Your objective
When you transcribe the listing that follows, keep every line exact and skip any picture.

---------------

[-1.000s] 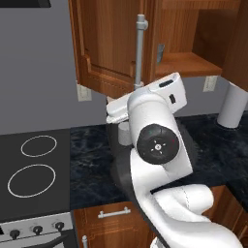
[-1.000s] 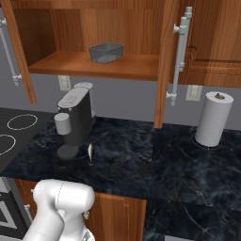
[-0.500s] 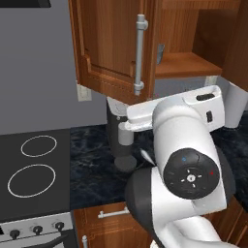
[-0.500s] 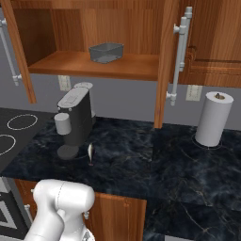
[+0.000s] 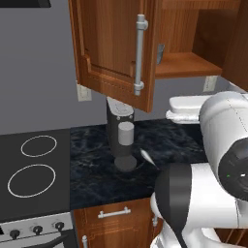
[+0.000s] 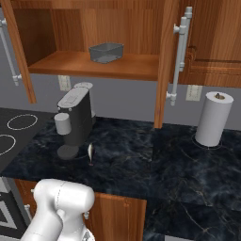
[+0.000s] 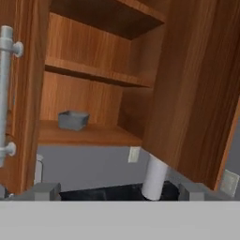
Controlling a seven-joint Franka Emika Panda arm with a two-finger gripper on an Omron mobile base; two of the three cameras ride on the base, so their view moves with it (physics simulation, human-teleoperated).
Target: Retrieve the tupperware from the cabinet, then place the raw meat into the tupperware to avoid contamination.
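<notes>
My fingers [image 7: 47,191] spread wide apart, nothing between them, facing open cabinet [image 7: 187,93]. Tupperware [image 6: 106,52] on cabinet's lowest shelf [image 6: 136,66], above coffee machine [image 6: 75,120]. Raw meat [image 6: 90,152] on dark desk [image 6: 164,160], just beside coffee machine base. Paper-towel roll [image 6: 213,119] well apart from coffee machine.

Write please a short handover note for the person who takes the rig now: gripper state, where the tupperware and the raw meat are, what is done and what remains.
Gripper: open, holding nothing, facing the open cabinet from a distance.
Tupperware: on the lower cabinet shelf, untouched.
Raw meat: lying on the dark counter, just beside the coffee machine.
Done: both cabinet doors stand open.
Left: reach in, grasp the tupperware, set it on the counter, then pick up the meat and put it inside.
</notes>
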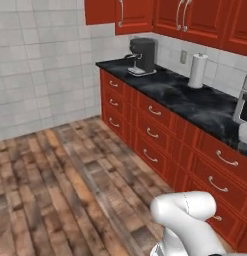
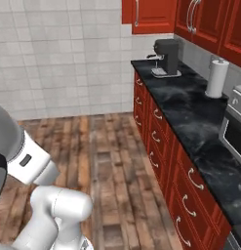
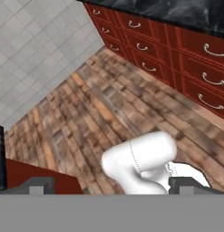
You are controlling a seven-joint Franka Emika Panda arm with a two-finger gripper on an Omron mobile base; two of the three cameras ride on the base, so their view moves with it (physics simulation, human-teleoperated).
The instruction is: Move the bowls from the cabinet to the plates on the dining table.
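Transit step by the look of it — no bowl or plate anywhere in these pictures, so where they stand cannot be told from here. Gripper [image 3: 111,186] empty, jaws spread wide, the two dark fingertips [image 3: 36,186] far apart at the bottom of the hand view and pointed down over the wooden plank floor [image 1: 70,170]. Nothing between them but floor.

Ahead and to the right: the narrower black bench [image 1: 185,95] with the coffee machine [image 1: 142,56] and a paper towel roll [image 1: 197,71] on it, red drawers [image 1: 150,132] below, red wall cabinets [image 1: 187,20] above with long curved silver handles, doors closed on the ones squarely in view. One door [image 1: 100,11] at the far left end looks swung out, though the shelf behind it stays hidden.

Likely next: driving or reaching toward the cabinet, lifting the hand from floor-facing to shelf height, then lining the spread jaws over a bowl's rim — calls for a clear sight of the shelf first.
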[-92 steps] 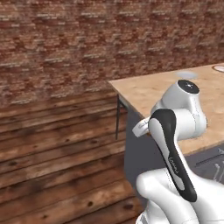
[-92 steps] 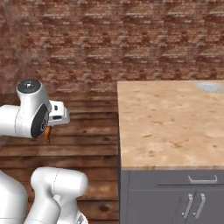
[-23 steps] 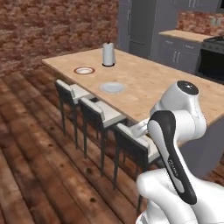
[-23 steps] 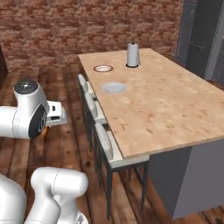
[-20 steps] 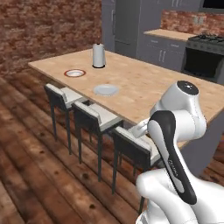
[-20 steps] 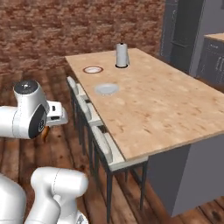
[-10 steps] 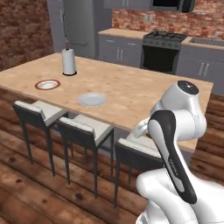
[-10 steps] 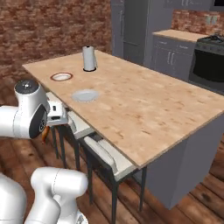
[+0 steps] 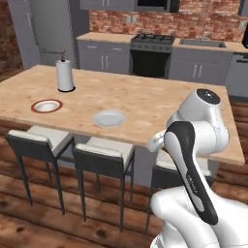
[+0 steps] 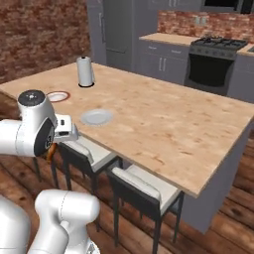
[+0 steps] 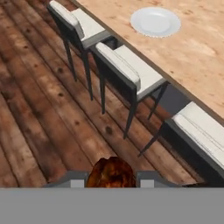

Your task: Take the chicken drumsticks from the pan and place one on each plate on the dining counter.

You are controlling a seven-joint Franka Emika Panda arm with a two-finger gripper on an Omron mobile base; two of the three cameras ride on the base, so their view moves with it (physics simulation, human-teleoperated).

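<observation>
My gripper (image 11: 111, 181) is shut on a golden-brown chicken drumstick (image 11: 110, 170), held low over the wooden floor beside the stools. A bit of the drumstick (image 10: 51, 153) peeks out under the wrist in the right base view. On the light wood dining counter (image 9: 145, 104) lie two plates: a red-rimmed plate (image 9: 47, 105) (image 10: 58, 96) and a pale plate (image 9: 109, 118) (image 10: 96, 117) (image 11: 155, 21). Both plates are bare. The pan is out of view.
A paper towel roll (image 9: 64, 75) (image 10: 85, 71) stands on the counter behind the plates. Three cushioned stools (image 9: 103, 152) (image 11: 122, 65) line the counter's near side, between me and the plates. A stove (image 9: 150, 41) and grey cabinets run along the back wall.
The base has driven and turned, so the whole scene shifted: the counter now lies across in front and the stove wall is in view. The gripper stays shut on the drumstick.
</observation>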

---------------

Response to the task
[-1.000s] 
[-1.000s] 
[-0.500s] 
[-0.500s] 
[+0.000s] 
[+0.000s] 
[+0.000s] 
Controlling a seven-joint Franka Emika Panda arm with a two-finger gripper on an Omron mobile base; two of the three cameras ride on the base, so their view moves with it (physics simulation, human-teleoperated).
Target: Retrieve the tupperware from the cabinet, then place the raw meat into the tupperware to avoid contamination.
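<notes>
My fingers [image 7: 47,191] spread wide apart, nothing between them, facing open cabinet [image 7: 187,93]. Tupperware [image 6: 106,52] on cabinet's lowest shelf [image 6: 136,66], above coffee machine [image 6: 75,120]. Raw meat [image 6: 90,152] on dark desk [image 6: 164,160], just beside coffee machine base. Paper-towel roll [image 6: 213,119] well apart from coffee machine.

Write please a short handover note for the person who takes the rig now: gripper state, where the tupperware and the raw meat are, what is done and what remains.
Gripper: open, holding nothing, facing the open cabinet from a distance.
Tupperware: on the lower cabinet shelf, untouched.
Raw meat: lying on the dark counter, just beside the coffee machine.
Done: both cabinet doors stand open.
Left: reach in, grasp the tupperware, set it on the counter, then pick up the meat and put it inside.
</notes>
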You are controlling a seven-joint Franka Emika Panda arm with a two-finger gripper on an Omron mobile base; two of the three cameras ride on the base, so their view moves with it (physics simulation, human-teleoperated).
The instruction is: Move the bowls from the cabinet to the plates on the dining table.
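Transit step by the look of it — no bowl or plate anywhere in these pictures, so where they stand cannot be told from here. Gripper [image 3: 111,186] empty, jaws spread wide, the two dark fingertips [image 3: 36,186] far apart at the bottom of the hand view and pointed down over the wooden plank floor [image 1: 70,170]. Nothing between them but floor.

Ahead and to the right: the narrower black bench [image 1: 185,95] with the coffee machine [image 1: 142,56] and a paper towel roll [image 1: 197,71] on it, red drawers [image 1: 150,132] below, red wall cabinets [image 1: 187,20] above with long curved silver handles, doors closed on the ones squarely in view. One door [image 1: 100,11] at the far left end looks swung out, though the shelf behind it stays hidden.

Likely next: driving or reaching toward the cabinet, lifting the hand from floor-facing to shelf height, then lining the spread jaws over a bowl's rim — calls for a clear sight of the shelf first.
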[-92 steps] 
[-92 steps] 
[-23 steps] 
[-23 steps] 
[-20 steps] 
[-20 steps] 
[-10 steps] 
[-10 steps] 
[+0 steps] 
[+0 steps] 
[+0 steps] 

Your task: Take the chicken drumsticks from the pan and place one on each plate on the dining counter.

You are controlling a seven-joint Franka Emika Panda arm with a two-finger gripper on an Omron mobile base; two of the three cameras ride on the base, so their view moves with it (physics simulation, human-teleoperated).

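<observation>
My gripper (image 11: 111, 181) is shut on a golden-brown chicken drumstick (image 11: 110, 170), held low over the wooden floor beside the stools. A bit of the drumstick (image 10: 51, 153) peeks out under the wrist in the right base view. On the light wood dining counter (image 9: 145, 104) lie two plates: a red-rimmed plate (image 9: 47, 105) (image 10: 58, 96) and a pale plate (image 9: 109, 118) (image 10: 96, 117) (image 11: 155, 21). Both plates are bare. The pan is out of view.
A paper towel roll (image 9: 64, 75) (image 10: 85, 71) stands on the counter behind the plates. Three cushioned stools (image 9: 103, 152) (image 11: 122, 65) line the counter's near side, between me and the plates. A stove (image 9: 150, 41) and grey cabinets run along the back wall.
The base has driven and turned, so the whole scene shifted: the counter now lies across in front and the stove wall is in view. The gripper stays shut on the drumstick.
</observation>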

No more output is expected for this exercise.